Le 9 janvier 2025, la Cour de justice de l’Union européenne (CJUE) a rendu un arrêt dans l’affaire C-394/23 concernant la collecte des données de civilité (« Monsieur » ou « Madame ») pour l’achat de billets de train. Cet arrêt apporte un éclairage précieux sur les exigences du Règlement général sur la protection des données (RGPD) et le respect du principe de minimisation des données.
La question de la civilité dans l’achat de billets de train : quel est le débat ?
L’affaire trouve son origine dans une contestation portée par l’association Mousse contre la SNCF (SNCF Connect), qui exige systématiquement que les clients renseignent leur civilité lors de l’achat de billets en ligne. Selon l’association, cette pratique ne respecte pas le RGPD, notamment le principe de minimisation des données, car la civilité, assimilée à une identité de genre, ne serait pas nécessaire pour l’achat d’un titre de transport.
Après le rejet de cette réclamation par la CNIL, l’association a saisi le Conseil d’État français, qui a posé une question préjudicielle à la CJUE. La question portait notamment sur la licéité de la collecte de la civilité des clients, lorsque cette collecte vise à personnaliser la communication commerciale.
Le principe de minimisation des données au cœur de la décision
Le RGPD repose sur des principes fondamentaux, dont celui de minimisation des données. Selon ce principe, les données collectées doivent être « adéquates, pertinentes et limitées à ce qui est nécessaire » par rapport aux finalités du traitement.

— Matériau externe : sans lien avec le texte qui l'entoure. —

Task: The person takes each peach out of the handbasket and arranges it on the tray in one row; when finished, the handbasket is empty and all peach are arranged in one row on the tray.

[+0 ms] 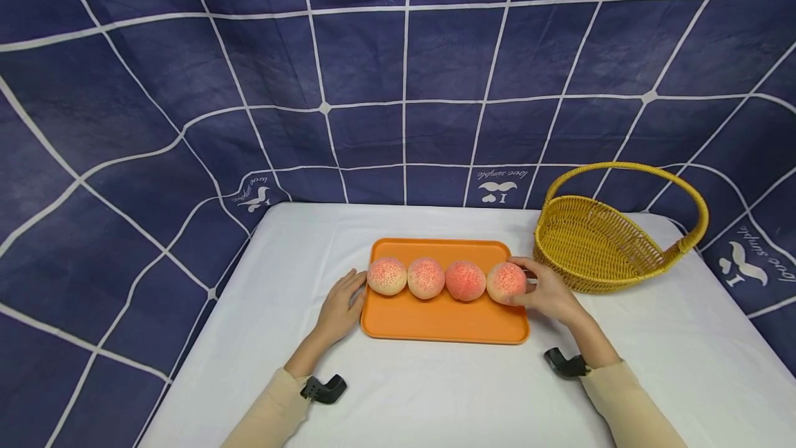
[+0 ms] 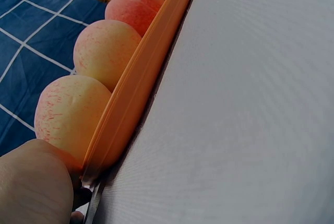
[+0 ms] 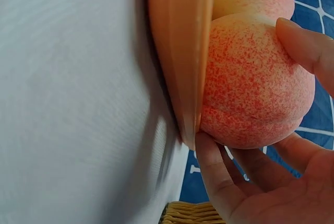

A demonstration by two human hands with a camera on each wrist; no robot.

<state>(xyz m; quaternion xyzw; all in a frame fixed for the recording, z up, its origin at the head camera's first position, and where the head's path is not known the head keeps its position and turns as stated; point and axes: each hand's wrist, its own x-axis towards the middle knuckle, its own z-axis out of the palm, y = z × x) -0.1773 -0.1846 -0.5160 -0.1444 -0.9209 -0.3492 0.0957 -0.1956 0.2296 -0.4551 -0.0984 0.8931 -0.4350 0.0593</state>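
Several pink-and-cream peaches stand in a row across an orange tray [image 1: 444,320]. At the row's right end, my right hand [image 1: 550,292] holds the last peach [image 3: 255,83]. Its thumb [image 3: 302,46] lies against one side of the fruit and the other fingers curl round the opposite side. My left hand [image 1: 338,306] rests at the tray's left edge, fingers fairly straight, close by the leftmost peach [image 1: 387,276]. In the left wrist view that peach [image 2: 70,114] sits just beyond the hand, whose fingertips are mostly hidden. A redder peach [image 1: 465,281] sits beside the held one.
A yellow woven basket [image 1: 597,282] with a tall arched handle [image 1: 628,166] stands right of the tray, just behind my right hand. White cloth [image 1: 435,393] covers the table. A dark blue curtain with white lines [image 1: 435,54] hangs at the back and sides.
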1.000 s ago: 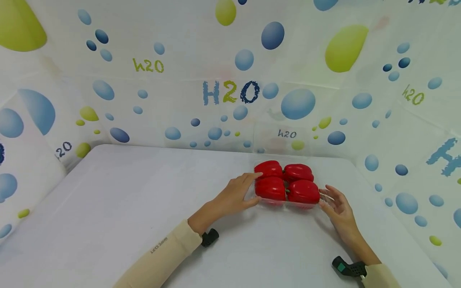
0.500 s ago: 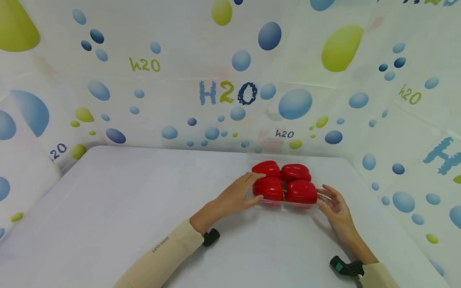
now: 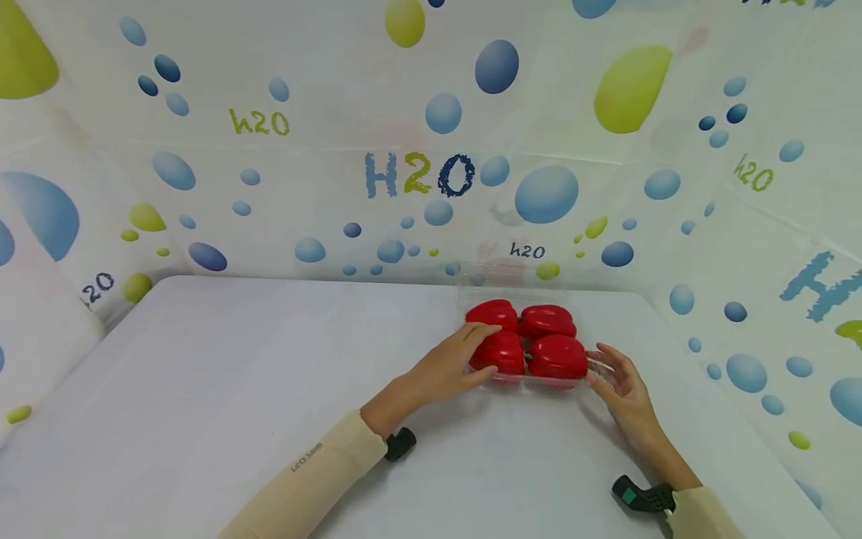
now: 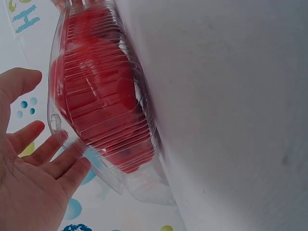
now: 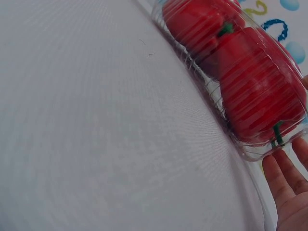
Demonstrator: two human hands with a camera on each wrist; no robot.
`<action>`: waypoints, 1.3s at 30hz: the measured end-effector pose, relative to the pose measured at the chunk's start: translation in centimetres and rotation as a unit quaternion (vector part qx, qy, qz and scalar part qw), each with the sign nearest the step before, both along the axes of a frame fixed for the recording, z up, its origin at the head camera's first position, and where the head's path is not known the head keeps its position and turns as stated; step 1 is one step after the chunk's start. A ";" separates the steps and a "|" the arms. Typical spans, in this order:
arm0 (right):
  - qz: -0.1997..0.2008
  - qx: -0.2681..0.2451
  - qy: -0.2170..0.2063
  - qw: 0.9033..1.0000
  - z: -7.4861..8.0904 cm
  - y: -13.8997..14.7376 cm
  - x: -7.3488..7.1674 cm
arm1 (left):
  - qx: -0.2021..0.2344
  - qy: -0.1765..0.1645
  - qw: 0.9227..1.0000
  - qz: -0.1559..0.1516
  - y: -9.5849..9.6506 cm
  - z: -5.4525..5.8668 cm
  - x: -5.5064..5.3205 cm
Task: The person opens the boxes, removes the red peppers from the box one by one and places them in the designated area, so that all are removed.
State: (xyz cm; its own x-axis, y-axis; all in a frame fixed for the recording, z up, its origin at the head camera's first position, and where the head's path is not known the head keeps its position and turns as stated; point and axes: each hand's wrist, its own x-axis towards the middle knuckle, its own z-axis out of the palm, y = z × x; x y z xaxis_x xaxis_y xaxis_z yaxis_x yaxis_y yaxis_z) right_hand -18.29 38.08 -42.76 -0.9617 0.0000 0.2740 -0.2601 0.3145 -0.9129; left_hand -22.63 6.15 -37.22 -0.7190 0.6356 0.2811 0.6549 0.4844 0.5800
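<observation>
Several red bell peppers (image 3: pixel 557 356) with green stems lie in a clear plastic clamshell container (image 3: pixel 532 381) on the white table. Its see-through lid (image 3: pixel 512 275) stands open at the back, against the patterned backdrop. My left hand (image 3: pixel 441 367) is at the container's left side, fingers over the left rim and thumb near the front corner. In the left wrist view, its spread fingers (image 4: pixel 74 175) reach the ribbed plastic. On the opposite side, my right hand (image 3: pixel 626 397) has relaxed fingers at the right wall. The right wrist view shows those fingertips (image 5: pixel 270 166) at the container's end.
A white table (image 3: pixel 283 352) lies under everything. Behind and at both sides hangs a white sheet (image 3: pixel 323 82) printed with blue and green drops and H2O lettering. Dark wrist-camera mounts (image 3: pixel 643 495) sit on both wrists.
The head view has turned slightly right, so everything sits a little further left. The open lid shows more plainly behind the peppers. Both hands stay at the container's sides.
</observation>
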 end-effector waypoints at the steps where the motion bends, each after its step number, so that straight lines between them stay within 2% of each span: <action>1: 0.001 -0.001 0.000 1.000 0.0 0.0 0.0 | -0.002 0.001 1.000 0.002 0.1 0.0 0.0; 15: -0.003 0.006 -0.007 1.000 0.1 -0.1 0.1 | -0.031 -0.007 0.999 0.019 0.6 0.2 -0.1; 31: -0.002 -0.010 -0.005 1.000 0.2 -0.4 0.2 | -0.051 0.010 0.998 0.032 1.3 0.0 -0.4; 39: -0.005 -0.002 -0.005 1.000 0.2 -0.4 0.2 | -0.065 0.020 0.997 0.040 1.6 0.0 -0.6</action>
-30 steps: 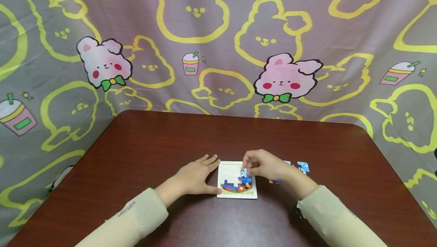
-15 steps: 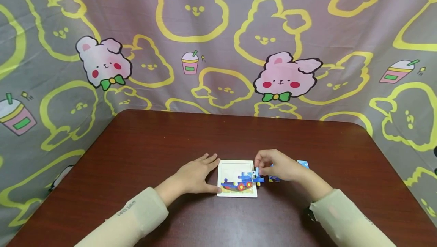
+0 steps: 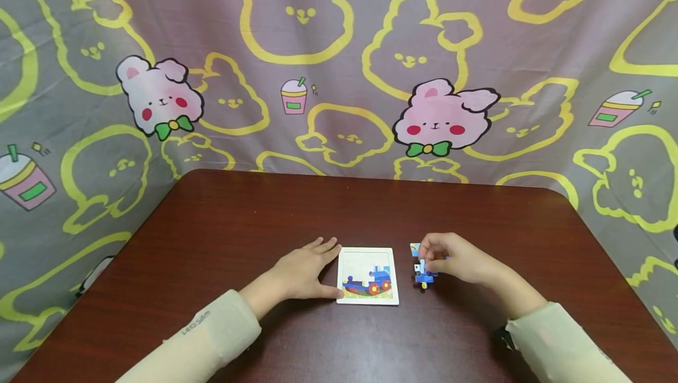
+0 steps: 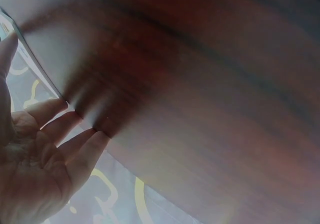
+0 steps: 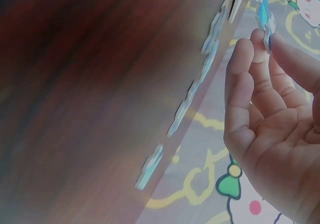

Dans son arrêt, la CJUE a rappelé que la collecte de la civilité pour personnaliser une communication commerciale n’était pas objectivement indispensable à l’exécution correcte d’un contrat de transport ferroviaire. Une entreprise ferroviaire peut tout à fait opter pour des formules de politesse génériques et inclusives, qui respectent davantage les droits fondamentaux des clients.
Communication commerciale et intérêts légitimes
La CJUE a également étudié la justification fondée sur les intérêts légitimes de cette collecte. Elle a indiqué que ces intérêts doivent être clairement communiqués aux clients lors de la collecte des données. De plus, le traitement doit être strictement nécessaire à la réalisation de ces intérêts et respecter un équilibre entre ces derniers et les droits fondamentaux des individus. En l’espèce, la collecte de la civilité n’a pas passé ce test de proportionnalité.
Un risque de discrimination fondée sur l’identité de genre
La Cour a mis en évidence un risque potentiel de discrimination lié à la collecte systématique de l’identité de genre. Ce risque, combiné à une finalité non indispensable, conduit à conclure que la pratique n’est pas conforme au RGPD.
Les conséquences pratiques de cet arrêt
Cette décision de la CJUE aura un impact sur les pratiques des entreprises. Les entreprises devront reconsidérer leurs formulaires d’achat en ligne pour s’assurer qu’aucune collecte de données superflues n’ait lieu, sous peine de sanctions pour non-conformité au RGPD.
Résumé des points clés
- La CJUE a jugé que la collecte de la civilité (« Monsieur » ou « Madame ») lors de l’achat d’un billet de train n’est pas nécessaire pour l’exécution correcte du contrat de transport.
- Cette pratique contrevient au principe de minimisation des données du RGPD.
- Les entreprises doivent préférer des communications commerciales inclusives et génériques.
- Un équilibre doit être respecté entre les intérêts légitimes des entreprises et les droits fondamentaux des clients.